First of all, he literally assumes that the resurrection was not believed in the first generation of Christianity.  Notice,he begins his argument with this statement, not with evidence to support this statement.  I will argue below that this statement that the resurrection was a sheer invention of later believers is patently absurd, which pretty much disqualifies this gentleman as an unbiased commentator.  There is not a moment in the history of Christianity that the resurrection of Christ was not believed and assumed to be true.  Christianity would never have gotten off the ground if the resurrection was not believed.  There is no evidence whatsoever to oppose this rather obvious conclusion, and O’Neill presents none to support it.  The resurrection was preached, in Jerusalem, at Pentecost.  That is, unless you believe that Luke, Mark, Matthew, Paul, Peter, John, and all other Christian witnesses were simply lying and making this up.  But even if they were, which is absurd on the face of it, given that nearly all of them were executed for this supposed conspiratorial lie, the historical fact is that the resurrection was believed.  We can debate whether it was true, but not whether it was believed by the Church.
Mr.

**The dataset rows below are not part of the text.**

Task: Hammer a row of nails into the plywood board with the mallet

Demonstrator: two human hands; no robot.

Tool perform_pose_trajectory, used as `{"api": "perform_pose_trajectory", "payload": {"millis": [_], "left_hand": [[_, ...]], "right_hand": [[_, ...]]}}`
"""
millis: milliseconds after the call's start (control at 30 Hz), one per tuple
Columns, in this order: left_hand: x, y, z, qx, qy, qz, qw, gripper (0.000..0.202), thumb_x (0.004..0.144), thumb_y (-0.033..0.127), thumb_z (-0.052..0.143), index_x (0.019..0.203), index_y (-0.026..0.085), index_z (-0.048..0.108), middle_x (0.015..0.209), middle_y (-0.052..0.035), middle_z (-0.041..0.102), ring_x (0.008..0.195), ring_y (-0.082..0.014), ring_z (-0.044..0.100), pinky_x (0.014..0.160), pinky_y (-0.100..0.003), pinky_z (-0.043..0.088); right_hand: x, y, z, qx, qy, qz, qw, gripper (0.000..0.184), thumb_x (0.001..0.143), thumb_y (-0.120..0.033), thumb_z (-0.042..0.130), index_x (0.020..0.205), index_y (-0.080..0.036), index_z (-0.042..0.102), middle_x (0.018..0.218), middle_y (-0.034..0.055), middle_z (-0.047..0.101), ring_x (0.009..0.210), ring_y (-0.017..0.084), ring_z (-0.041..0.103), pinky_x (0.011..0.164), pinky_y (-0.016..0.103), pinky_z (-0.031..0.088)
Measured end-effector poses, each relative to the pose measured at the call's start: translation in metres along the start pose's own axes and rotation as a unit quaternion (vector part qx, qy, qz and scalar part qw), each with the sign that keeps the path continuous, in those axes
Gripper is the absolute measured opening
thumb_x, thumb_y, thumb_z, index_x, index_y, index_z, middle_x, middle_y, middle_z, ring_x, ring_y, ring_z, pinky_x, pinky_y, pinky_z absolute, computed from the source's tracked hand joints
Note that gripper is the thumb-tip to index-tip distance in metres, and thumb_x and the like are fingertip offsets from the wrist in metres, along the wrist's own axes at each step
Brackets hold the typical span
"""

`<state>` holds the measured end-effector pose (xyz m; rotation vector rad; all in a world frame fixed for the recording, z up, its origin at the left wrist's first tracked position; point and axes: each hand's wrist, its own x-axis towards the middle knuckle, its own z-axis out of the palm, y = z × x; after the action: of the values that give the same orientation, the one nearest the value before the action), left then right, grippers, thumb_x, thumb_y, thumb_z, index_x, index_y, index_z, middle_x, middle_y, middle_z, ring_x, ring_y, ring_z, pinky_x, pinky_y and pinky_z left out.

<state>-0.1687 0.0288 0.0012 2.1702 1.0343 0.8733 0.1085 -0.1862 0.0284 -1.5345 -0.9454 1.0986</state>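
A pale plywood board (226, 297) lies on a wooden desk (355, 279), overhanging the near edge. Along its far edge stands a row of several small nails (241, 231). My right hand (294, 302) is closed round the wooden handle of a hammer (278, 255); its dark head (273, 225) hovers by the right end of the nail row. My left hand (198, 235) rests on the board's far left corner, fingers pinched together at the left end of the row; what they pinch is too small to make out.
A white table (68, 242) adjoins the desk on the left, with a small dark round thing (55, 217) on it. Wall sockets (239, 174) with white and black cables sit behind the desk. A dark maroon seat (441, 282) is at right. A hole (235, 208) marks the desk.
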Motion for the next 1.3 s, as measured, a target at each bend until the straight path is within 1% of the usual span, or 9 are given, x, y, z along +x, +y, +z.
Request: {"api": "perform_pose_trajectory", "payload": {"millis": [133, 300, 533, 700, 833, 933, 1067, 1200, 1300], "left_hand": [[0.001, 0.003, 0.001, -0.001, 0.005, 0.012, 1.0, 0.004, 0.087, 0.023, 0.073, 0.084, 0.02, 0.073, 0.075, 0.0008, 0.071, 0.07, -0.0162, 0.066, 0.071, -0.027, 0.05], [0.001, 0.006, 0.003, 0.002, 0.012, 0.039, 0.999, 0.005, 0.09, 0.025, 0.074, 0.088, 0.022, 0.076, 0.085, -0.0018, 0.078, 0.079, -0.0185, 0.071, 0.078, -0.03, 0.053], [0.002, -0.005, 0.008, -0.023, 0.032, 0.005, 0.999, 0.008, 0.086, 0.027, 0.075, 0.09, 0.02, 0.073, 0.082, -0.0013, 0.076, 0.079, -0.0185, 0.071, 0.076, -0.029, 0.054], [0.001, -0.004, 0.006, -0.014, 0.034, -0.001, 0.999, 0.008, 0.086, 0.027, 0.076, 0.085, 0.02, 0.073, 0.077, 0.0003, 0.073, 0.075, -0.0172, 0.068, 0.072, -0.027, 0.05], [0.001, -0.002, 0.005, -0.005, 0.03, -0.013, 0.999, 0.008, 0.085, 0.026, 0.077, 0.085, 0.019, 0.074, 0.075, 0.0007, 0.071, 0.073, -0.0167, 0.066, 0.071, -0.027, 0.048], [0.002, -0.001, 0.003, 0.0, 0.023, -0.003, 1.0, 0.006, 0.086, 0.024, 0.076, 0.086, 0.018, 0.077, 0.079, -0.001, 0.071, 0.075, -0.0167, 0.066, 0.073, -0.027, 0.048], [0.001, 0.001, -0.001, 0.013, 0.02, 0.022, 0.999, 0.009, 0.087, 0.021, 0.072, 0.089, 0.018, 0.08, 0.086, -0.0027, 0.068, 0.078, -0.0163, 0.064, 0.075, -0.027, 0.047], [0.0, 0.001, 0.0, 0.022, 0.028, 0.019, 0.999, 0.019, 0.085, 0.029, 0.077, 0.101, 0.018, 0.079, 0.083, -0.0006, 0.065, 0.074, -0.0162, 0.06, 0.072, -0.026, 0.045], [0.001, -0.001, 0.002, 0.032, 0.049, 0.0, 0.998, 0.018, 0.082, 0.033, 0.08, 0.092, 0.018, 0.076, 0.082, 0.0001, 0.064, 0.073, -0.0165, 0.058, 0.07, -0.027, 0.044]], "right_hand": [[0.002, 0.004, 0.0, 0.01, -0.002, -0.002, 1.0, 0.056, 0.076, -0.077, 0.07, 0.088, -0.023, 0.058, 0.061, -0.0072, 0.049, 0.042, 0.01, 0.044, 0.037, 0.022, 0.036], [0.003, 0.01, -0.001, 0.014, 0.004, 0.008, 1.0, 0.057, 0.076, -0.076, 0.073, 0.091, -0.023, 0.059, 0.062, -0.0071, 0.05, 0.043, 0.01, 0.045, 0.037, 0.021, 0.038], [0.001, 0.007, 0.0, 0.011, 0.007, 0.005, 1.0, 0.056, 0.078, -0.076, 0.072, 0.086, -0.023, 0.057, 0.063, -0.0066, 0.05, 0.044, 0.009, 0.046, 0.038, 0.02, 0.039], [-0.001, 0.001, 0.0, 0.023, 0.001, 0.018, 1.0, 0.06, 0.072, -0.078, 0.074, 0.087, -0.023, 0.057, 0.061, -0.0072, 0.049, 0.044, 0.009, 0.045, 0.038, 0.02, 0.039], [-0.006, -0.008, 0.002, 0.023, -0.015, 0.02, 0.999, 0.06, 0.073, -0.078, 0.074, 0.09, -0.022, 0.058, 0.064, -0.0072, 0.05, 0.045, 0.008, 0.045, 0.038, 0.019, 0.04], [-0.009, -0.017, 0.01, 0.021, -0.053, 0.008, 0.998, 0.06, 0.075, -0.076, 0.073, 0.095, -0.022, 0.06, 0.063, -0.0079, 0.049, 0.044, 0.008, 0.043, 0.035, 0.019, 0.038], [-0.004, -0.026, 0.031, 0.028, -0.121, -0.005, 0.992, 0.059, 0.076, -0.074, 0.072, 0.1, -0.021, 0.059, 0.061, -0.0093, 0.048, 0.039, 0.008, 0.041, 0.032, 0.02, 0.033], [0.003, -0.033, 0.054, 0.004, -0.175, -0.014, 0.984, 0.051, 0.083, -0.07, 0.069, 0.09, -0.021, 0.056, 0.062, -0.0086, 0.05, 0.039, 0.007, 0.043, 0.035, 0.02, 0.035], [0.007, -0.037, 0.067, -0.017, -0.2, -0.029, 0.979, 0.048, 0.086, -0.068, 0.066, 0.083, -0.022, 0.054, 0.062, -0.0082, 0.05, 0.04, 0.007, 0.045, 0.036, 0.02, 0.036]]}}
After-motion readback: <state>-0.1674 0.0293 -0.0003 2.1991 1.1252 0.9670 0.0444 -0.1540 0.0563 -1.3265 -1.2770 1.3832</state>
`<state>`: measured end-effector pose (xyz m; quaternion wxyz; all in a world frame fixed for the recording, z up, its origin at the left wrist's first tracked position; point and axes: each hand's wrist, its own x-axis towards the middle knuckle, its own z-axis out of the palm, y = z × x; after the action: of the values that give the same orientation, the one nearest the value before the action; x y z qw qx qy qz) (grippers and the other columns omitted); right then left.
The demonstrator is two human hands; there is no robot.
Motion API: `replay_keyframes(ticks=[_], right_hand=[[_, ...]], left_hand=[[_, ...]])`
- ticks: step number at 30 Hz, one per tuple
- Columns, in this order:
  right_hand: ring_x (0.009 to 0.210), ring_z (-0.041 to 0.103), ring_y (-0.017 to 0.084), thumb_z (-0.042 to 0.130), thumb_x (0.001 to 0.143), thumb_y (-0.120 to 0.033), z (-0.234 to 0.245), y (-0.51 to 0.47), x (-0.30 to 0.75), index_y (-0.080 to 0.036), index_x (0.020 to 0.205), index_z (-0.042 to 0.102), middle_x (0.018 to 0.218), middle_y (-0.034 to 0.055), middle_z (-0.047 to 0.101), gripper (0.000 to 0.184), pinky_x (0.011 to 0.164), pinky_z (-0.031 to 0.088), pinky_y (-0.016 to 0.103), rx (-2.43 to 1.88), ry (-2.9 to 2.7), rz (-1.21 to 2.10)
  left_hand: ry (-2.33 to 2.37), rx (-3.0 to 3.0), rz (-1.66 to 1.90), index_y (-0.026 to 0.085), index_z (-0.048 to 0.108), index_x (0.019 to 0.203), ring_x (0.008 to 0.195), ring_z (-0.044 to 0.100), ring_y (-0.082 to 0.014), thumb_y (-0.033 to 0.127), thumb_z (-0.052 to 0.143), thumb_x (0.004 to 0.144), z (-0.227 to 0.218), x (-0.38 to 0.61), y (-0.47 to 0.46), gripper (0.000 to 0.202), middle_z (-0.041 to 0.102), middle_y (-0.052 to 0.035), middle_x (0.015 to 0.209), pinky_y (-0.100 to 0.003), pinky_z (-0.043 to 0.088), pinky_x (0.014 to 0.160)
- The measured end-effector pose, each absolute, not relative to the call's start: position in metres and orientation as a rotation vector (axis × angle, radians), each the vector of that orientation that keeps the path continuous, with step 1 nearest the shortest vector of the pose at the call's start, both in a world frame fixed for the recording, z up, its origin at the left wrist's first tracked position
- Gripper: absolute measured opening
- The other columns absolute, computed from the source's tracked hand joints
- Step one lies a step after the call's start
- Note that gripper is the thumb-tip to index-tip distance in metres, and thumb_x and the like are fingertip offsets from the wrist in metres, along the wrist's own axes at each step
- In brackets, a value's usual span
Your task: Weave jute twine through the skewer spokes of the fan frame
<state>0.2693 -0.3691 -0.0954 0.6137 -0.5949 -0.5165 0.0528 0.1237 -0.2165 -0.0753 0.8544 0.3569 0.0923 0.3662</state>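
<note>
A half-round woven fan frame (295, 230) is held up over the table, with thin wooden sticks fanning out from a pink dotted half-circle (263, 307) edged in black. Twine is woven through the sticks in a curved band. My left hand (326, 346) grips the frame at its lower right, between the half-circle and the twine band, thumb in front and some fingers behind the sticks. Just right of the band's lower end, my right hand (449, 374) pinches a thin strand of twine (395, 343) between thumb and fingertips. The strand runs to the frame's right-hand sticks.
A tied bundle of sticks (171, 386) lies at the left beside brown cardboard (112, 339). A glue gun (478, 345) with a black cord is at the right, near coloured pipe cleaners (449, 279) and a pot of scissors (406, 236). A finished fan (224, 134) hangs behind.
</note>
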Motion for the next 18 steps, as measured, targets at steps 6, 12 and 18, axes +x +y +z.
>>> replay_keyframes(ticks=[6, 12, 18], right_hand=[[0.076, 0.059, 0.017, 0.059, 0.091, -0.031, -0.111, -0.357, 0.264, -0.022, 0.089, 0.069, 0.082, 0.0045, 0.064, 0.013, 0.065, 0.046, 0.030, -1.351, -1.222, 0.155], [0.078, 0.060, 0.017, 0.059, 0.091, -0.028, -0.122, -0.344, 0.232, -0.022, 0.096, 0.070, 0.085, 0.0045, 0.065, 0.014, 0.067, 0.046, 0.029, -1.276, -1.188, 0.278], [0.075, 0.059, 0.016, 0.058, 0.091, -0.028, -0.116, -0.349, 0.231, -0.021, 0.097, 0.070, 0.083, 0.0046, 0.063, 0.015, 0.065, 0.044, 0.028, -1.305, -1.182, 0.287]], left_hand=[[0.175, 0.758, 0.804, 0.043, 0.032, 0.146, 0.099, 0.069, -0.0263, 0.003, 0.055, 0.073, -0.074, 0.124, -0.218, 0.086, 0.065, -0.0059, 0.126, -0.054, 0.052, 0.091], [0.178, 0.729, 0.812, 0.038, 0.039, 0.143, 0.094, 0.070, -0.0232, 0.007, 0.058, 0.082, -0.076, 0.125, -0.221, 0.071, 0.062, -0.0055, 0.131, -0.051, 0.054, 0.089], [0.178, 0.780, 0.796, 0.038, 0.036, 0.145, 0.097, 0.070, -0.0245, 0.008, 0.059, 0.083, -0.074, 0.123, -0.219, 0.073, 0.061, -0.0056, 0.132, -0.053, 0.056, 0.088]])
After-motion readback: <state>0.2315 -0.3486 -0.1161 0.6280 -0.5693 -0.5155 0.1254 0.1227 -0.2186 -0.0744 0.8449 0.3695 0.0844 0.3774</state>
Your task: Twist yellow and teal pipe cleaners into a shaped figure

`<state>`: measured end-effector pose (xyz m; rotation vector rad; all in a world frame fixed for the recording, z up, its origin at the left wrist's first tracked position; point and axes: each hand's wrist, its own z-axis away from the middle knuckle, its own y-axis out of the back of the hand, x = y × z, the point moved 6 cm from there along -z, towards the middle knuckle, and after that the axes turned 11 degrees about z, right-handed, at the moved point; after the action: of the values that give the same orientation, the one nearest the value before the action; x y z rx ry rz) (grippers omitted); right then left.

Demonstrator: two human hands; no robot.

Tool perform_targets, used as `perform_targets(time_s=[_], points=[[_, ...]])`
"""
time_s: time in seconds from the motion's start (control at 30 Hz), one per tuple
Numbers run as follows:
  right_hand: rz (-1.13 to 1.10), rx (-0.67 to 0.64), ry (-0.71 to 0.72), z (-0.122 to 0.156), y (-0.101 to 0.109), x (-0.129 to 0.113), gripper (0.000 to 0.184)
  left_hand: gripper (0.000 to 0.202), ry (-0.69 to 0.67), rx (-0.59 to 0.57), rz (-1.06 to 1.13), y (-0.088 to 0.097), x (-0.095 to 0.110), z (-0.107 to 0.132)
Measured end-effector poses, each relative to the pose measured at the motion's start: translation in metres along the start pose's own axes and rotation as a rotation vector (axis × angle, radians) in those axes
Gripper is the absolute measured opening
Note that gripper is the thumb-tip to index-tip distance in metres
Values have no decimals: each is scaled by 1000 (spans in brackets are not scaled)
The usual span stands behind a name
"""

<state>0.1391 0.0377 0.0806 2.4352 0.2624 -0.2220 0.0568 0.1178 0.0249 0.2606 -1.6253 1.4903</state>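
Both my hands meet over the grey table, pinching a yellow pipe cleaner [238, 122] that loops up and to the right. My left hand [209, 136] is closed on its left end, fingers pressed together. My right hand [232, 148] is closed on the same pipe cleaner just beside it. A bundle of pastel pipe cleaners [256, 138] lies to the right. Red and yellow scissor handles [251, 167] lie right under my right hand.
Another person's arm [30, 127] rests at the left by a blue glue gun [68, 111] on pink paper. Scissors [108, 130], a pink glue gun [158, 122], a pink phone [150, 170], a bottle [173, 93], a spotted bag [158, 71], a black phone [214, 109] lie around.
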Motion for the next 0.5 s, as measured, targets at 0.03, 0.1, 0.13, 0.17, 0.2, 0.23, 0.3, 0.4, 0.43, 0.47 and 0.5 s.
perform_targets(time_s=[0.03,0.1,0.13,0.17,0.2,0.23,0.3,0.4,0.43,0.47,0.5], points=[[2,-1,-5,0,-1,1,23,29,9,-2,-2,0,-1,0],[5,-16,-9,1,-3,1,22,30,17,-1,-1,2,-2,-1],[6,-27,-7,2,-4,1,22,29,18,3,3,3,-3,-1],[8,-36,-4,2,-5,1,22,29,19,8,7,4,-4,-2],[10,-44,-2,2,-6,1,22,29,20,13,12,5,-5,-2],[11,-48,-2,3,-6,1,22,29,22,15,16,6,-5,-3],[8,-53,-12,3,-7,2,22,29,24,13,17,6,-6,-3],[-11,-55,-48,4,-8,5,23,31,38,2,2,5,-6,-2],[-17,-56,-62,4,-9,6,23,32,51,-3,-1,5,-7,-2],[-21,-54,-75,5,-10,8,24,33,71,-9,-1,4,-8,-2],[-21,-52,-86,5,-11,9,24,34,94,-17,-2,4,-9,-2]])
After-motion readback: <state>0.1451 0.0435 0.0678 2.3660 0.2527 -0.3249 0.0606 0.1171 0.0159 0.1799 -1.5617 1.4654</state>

O’Neill begins with this rather dubious assumption, and, only after making this assumption, does he proceed to discussing the actual written accounts of the resurrection.  He notices that Paul talked about over 500 eye-witnesses to the resurrection just after AD 50; 20 years after the event of the death of Jesus.  Then he implies that Paul believed in the resurrection, not because of the eye-witnesses to the physical resurrection that he mentions, but because of a debatable vision he had.  Well, let us suppose for the sake of argument that his vision on the road to Damascus was some sort of hallucination.  That is not a crazy proposal.  But that is not the reason that Paul gives for believing that Jesus was raised from the dead.  Or at least it certainly was not his principle reason.  His reasoning was the 500+ eye-witnesses, most of whom were still alive when he wrote.  His mention of his own vision is nearly an afterthought in Paul’s evidence list.
In what reasonable world could Paul make this claim, if these 500+ witnesses literally did not exist?  And besides, it is a fact that Peter and John, not to mention most of the other apostles, also were alive when Paul wrote this.  If he was putting words in their mouths, then they would have spoken up.  The idea that Paul was inventing this out of whole cloth is simply, plainly and obviously absurd.
Then O’Neill goes on to make statements about the gospel writers which are either highly biased or outright untrue.  He states that the biblical Matthew did not write Matthew, niether did the biblical Mark, Luke of John write their gospels. What is his evidence that they did not write these gospels?  To propose the possibility that they did not is not unreasonable, but to assume this as fact, which O’Neill does, is blatant atheistic/scholarly bias. Then he quotes dates quite a bit too late for all four gospels.  Mark was almost certainly written by the early 60s, Luke by the mid 60s, as well as Matthew.  John was definitely written in the first century.  In fact, we have a manuscript from AD 125 (The Rylands Papyrus).  O’neill shows clear bias in order to make his conclusion more believable.  Yet, in the end, he presents literally zero evidence for his conclusion that the resurrection was not believed in the first years of the Church.  Zero.  None.  He has no evidence that the resurrection was not believed by Christians before the time of Paul.
Besides, Paul wrote 1 Corinthians just over 20 years of the date of the resurrection.  O’Neill implies that this was two generations or more after the event!   I am able to remember with great clarity things which happened 20 years ago.  Those who were in Jerusalem in AD 30 were well aware what happened twenty-five years later when Paul wrote.  It is clear and obvious bias when atheists claim about believers in the first century what would be absurd to believe if it happened in the 21st century–that their memories would be unclear or somehow erased.  Such a sheer invention as the empty tomb and the resurrection appearances could not be made when the great majority of the original witnesses were still alive.  And do not fail to notice that when Paul wrote his First Letter to the Corinthians, nearly all of the eye-witnesses were alive. Consider this.  Of those reading this letter I am writing now, how many will still be alive in 25 years?  75%?  How many will be alive in 35 years, when Mark and Luke, and probably Matthew were also written?  This claim by O’Neill is clearly false and should be rejected by all thinking people.